Un vénérable vioque émacié, à la gueule ravagée par une aspersion d’acide virulent qui continue son œuvre destructrice. Il mousse, il bulle, il ronge, il dépèce, lézarde, désintègre lentement en produisant un léger bruit crépitant de champagne débouché. L’homme est mort d’en avoir dérouillé plein la clape. Il a eu la gorge brûlée atrocement. Le corps hydrogéné qui l’a pénétré en forte quantité et sous pression, l’a suffoqué, brûlé, asphyxié. Il a dû souffrir effroyablement.
Jérémie se met à dégueuler parce que, franchement, c’est pas rebectant comme spectacle. La mort est impressionnante déjà lorsqu’elle est « propre » ; quand elle se présente sous cette forme, avec les chairs éclatées, rongées, elle te fait mesurer à outrance la grotesque précarité de notre condition. Nous ne sommes qu’un misérable assemblage d’organes sous une carrosserie personnalisée, si ladite explose, tu comprends que chaque seconde de ta vie est un miracle et que nous ne sommes qu’une illusion momentanée pour les autres et pour nous-mêmes.
— Que s’est-il passé, Alex ? demandé-je à mon pote.

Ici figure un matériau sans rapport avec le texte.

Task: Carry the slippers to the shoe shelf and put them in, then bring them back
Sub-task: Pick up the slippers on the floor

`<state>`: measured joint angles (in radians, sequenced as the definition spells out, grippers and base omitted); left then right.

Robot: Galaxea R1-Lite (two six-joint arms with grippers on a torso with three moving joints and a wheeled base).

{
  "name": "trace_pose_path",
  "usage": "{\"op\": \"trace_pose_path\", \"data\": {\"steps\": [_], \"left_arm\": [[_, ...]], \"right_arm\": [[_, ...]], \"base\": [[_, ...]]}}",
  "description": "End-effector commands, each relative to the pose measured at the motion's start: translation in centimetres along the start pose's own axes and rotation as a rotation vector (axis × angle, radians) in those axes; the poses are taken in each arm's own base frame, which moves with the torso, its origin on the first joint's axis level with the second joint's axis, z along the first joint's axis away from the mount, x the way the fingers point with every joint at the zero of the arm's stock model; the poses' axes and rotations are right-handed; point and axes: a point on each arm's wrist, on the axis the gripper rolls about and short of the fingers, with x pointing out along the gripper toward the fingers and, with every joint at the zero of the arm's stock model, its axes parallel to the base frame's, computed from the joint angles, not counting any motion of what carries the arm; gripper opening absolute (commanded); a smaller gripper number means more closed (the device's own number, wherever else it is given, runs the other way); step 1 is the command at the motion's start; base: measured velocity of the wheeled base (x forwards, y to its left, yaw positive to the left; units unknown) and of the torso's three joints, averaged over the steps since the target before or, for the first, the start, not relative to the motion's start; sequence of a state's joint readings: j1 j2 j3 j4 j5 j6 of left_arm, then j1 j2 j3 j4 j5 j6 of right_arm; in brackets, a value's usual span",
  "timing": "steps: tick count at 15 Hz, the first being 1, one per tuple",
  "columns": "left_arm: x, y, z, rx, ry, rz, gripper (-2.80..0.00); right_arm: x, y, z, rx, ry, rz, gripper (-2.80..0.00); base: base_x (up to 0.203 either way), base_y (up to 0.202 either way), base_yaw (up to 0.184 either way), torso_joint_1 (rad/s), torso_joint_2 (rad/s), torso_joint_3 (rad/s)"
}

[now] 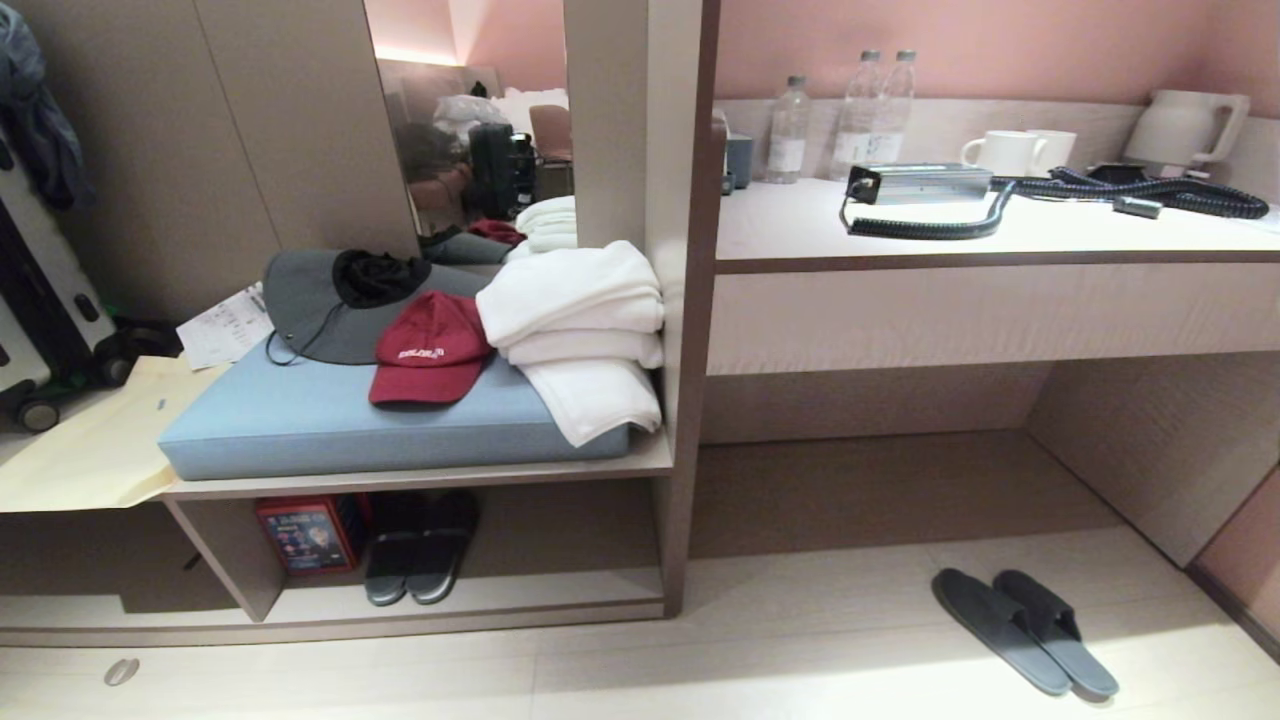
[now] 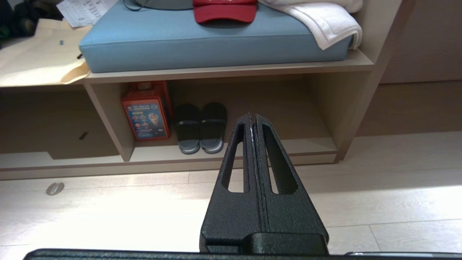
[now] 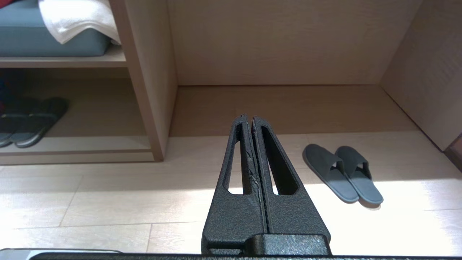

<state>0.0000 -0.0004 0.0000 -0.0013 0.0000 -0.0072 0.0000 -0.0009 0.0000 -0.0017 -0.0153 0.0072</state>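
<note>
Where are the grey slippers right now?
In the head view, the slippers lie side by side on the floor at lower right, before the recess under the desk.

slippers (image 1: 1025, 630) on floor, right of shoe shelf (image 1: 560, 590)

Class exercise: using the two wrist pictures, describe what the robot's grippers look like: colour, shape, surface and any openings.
The left gripper and right gripper look alike: matt black with a grainy, textured surface. Each has two long fingers tapering to a narrow tip, and each finger is pierced by a long slot. They rise from a broad black base block. No cables or markings show.
</note>
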Motion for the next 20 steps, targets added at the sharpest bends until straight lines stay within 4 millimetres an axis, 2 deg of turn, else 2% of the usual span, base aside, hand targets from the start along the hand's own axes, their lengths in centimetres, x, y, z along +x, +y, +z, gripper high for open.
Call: {"op": "trace_pose_path", "data": {"steps": [1, 4, 20], "left_arm": [[0.01, 0.00, -0.04, 0.000, 0.002, 0.000, -2.80], [0.01, 0.00, -0.01, 0.000, 0.001, 0.000, -2.80], [0.01, 0.00, -0.03, 0.000, 0.001, 0.000, -2.80]], "right_arm": [[0.01, 0.00, 0.00, 0.000, 0.001, 0.000, -2.80], [0.01, 0.00, 0.00, -0.001, 0.001, 0.000, -2.80], [0.01, 0.01, 0.00, 0.011, 0.001, 0.003, -2.80]], "base": [[0.000, 0.000, 0.000, 0.000, 0.00, 0.000], [-0.001, -0.074, -0.002, 0.000, 0.00, 0.002], [0.000, -0.197, 0.002, 0.002, 0.00, 0.001]]}}
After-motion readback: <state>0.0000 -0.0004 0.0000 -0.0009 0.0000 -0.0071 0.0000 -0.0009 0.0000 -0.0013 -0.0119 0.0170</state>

— D’après la mère Gabot qui pratiquait la grande douche à ce patient, il s’est produit un brusque arrêt de la pression. Très bref. Et puis elle est revenue, mais cela s’est mis à gicler jaune, puis carrément brun. Sur l’instant, elle a cru que notre station de captage se mettait à pomper une nappe résiduelle et que les filtres ne fonctionnaient plus. Il lui a fallu un moment pour réaliser la nocivité de ce liquide. Elle a interrompu le jet, mais il était trop tard. Elle a perdu la tête en constatant les conséquences et s’est sauvée comme une folle à travers l’établissement, ne sachant que faire, ni où aller. Heureusement, je me suis trouvé devant elle. Elle s’est alors jetée contre moi en chialant. Pressentant un caramel de ce genre, je l’ai vite drivée dans mon bureau où elle m’a mis au courant de la situation. Je lui ai fait avaler coup sur coup deux grands verres de vodka polonaise Bison, aux herbes aromatiques, car elle a un penchant pour la tute. Ça l’a cisaillée et elle roupille dans le petit salon attenant à mon bureau.
Pinaud est sorti discrètement. En homme bien élevé, Jérémie évacue ses déjections irrépressibles à l’aide d’une serpillière opportune et d’un seau de plastique.
— Tu te rends parfaitement compte que je suis foutu, Antoine ? déclare Clabote en désignant le mort.
Au lieu de renchérir je questionne :
— C’est qui, ce mec ?
— Un certain René Moncornard, ancien fabricant de chaussures de la région bordelaise.
— Il est ici en compagnie de son épouse ?
— Non, il est célibataire, figure-toi. Une dame, jamais la même, vient, à chacune de ses cures, passer quelques jours avec lui. Une friponne qui doit lui éponger la bite et le porte-monnaie. Son égérie du moment a quitté l’institut avant-hier.
Ma décision est prise. Folle. Comme souvent, comme toujours.
— Tu m’as dit qu’il existait une morgue, chez toi. Il va falloir y porter le corps avec un maximum de discrétion. Je m’en chargerai en compagnie de M. Blanc, mon assistant.
— Et ne pas prévenir les autorités ?
— Pas pour le moment. Cette fois, il est net qu’on a tué ce curiste de cette façon pour que le scandale soit total, qu’il éclate avec fracas et frappe par sa cruauté. Si on le camoufle, le meurtrier va se poser des questions. Déjà, l’assassinat de l’Italienne n’a fait aucune vague. Celui ou celle — voire ceux — qui fout(ent) la merde va (vont) s’impatienter et être amené(s) à réagir. C’est là que nous aurons une chance de le (la, les) démasquer.